→ **GOAL OF THE EXERCISE**
Search the records for the word "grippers" and pick out every line that has it.

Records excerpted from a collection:
= = = = =

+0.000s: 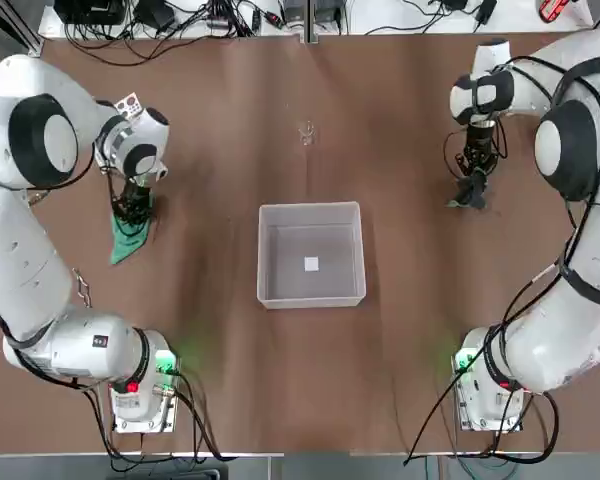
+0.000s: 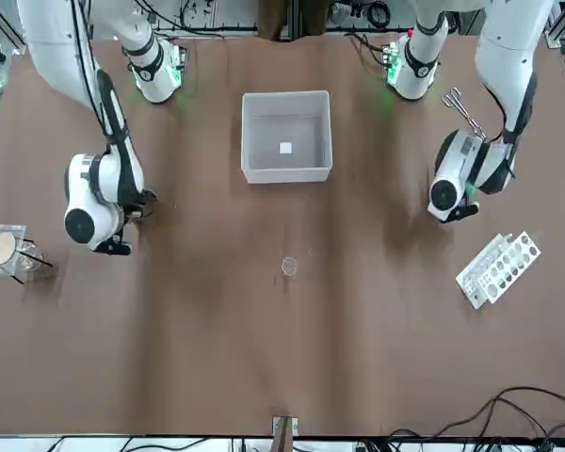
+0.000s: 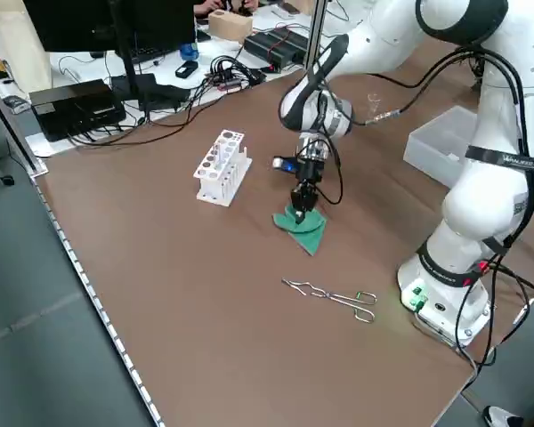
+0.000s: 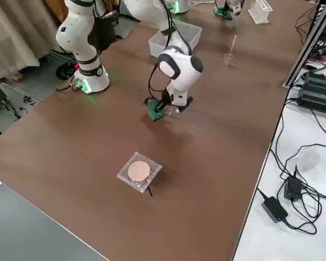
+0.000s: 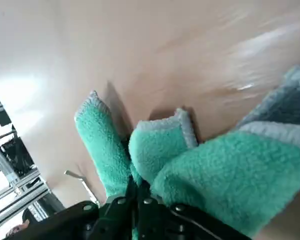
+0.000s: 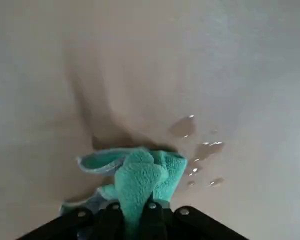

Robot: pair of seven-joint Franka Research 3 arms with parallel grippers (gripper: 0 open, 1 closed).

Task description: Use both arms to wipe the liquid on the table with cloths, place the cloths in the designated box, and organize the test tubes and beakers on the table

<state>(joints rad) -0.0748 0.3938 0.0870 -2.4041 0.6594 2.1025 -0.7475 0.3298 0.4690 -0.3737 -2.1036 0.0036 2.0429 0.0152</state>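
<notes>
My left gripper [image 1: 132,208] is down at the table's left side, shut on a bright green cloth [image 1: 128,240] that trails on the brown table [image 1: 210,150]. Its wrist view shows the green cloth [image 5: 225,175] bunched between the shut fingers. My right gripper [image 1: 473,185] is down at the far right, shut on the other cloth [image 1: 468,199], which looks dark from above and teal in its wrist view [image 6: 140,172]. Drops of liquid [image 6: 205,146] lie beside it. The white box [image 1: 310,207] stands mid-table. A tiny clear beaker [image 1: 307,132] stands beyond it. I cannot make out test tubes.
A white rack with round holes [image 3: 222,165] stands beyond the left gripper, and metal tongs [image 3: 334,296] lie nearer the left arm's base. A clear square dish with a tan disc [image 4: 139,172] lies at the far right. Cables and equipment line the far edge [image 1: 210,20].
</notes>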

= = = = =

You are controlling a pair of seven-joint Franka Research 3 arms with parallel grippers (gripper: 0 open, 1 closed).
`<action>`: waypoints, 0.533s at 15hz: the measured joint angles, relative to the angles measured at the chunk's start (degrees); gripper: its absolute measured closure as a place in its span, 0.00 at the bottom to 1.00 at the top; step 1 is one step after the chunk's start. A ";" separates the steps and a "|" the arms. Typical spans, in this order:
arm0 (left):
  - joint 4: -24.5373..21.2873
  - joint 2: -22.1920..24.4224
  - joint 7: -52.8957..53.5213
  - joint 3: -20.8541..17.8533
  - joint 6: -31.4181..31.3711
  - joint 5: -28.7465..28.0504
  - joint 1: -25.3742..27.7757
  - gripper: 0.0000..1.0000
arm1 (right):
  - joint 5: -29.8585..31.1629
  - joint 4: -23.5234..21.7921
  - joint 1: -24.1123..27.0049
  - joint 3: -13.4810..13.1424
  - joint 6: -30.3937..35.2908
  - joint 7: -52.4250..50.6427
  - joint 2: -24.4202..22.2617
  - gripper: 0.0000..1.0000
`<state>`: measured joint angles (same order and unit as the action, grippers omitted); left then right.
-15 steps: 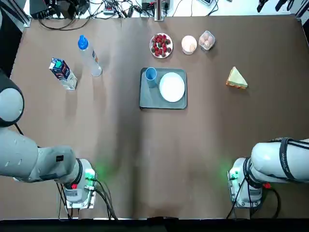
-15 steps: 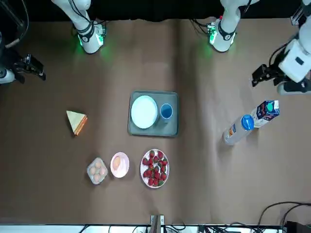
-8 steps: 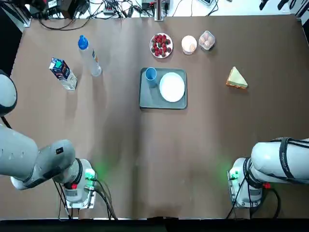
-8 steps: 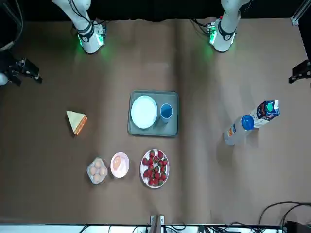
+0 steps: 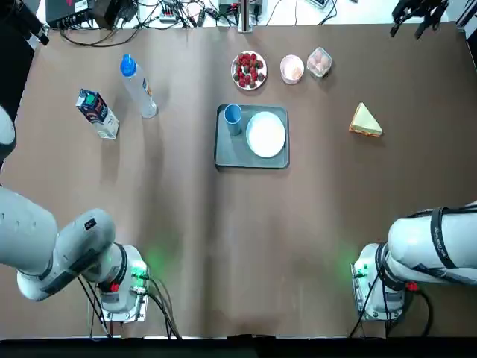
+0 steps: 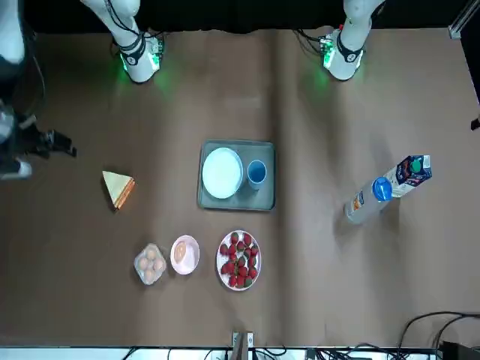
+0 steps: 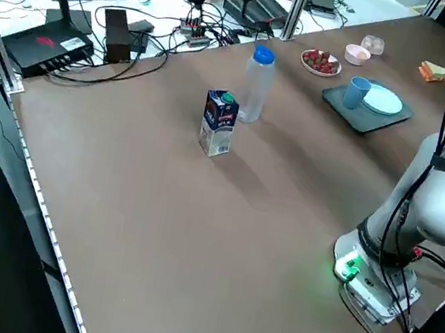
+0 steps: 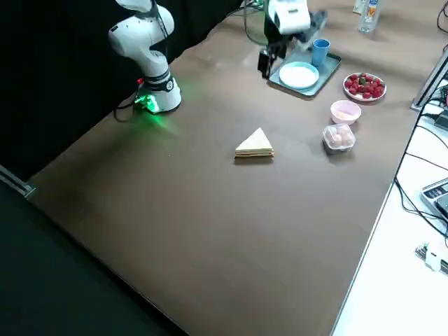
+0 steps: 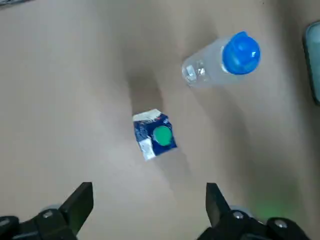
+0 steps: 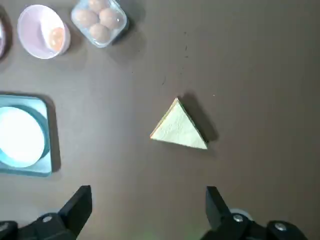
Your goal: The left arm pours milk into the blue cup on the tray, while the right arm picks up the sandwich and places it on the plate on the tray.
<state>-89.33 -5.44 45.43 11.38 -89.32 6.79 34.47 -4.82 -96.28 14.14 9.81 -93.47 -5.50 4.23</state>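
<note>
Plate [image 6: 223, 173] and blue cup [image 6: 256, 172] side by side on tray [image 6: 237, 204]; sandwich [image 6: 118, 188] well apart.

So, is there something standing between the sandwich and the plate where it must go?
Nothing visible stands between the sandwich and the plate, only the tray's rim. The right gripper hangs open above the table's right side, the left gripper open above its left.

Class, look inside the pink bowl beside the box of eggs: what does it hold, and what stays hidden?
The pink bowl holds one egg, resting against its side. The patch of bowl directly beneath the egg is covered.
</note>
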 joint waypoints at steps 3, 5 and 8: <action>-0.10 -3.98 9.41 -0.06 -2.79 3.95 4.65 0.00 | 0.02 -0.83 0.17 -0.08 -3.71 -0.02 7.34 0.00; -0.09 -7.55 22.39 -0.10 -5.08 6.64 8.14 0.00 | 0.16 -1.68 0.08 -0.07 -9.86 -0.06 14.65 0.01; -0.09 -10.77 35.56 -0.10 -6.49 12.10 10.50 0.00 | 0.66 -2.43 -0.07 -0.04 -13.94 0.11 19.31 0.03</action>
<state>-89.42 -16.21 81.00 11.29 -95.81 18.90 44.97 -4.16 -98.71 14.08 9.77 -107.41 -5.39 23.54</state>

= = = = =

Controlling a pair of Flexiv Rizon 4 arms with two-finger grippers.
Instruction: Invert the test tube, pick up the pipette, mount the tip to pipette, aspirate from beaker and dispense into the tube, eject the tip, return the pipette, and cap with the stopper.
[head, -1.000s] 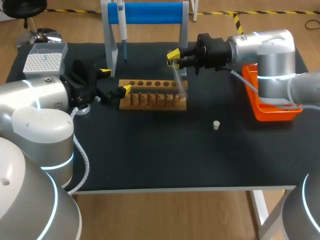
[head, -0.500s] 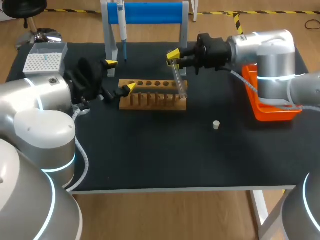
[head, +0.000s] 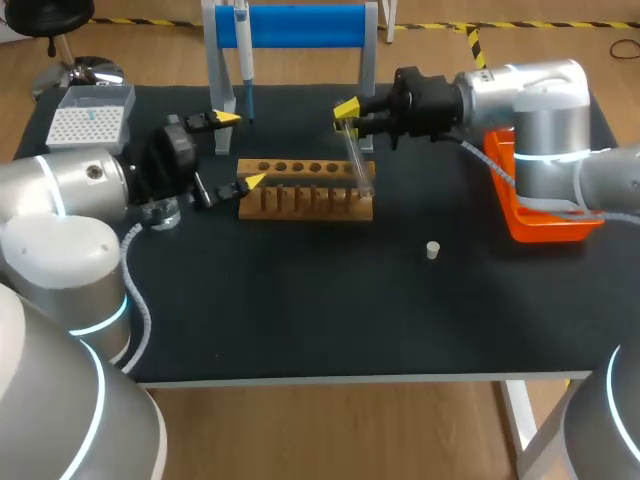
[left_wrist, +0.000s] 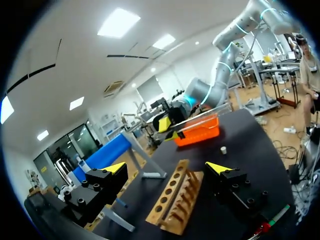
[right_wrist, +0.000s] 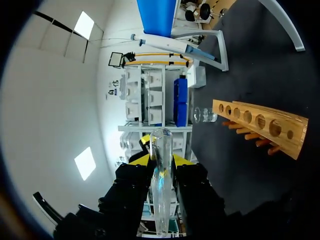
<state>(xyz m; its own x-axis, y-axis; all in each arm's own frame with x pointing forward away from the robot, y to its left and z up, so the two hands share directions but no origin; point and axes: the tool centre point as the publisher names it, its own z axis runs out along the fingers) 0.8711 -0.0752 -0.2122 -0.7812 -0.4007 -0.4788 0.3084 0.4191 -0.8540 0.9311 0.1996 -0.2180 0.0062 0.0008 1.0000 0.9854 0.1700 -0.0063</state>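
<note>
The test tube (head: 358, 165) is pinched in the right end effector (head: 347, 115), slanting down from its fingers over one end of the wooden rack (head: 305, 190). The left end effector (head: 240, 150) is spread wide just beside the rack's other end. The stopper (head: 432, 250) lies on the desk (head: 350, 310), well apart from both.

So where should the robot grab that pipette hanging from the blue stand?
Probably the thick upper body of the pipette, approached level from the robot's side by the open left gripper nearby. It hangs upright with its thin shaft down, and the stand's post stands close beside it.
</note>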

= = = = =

→ **FINISHED EXERCISE**
Robot: pair of seven-joint Franka Research 3 arms with parallel grippers (gripper: 0 open, 1 closed).
You are controlling a pair of seven-joint Franka Research 3 arms with parallel grippers (gripper: 0 open, 1 closed).
`<state>`: measured joint angles (same order and unit as the action, grippers omitted); left then right.
Controlling a pair of Flexiv Rizon 4 arms with two-finger grippers.

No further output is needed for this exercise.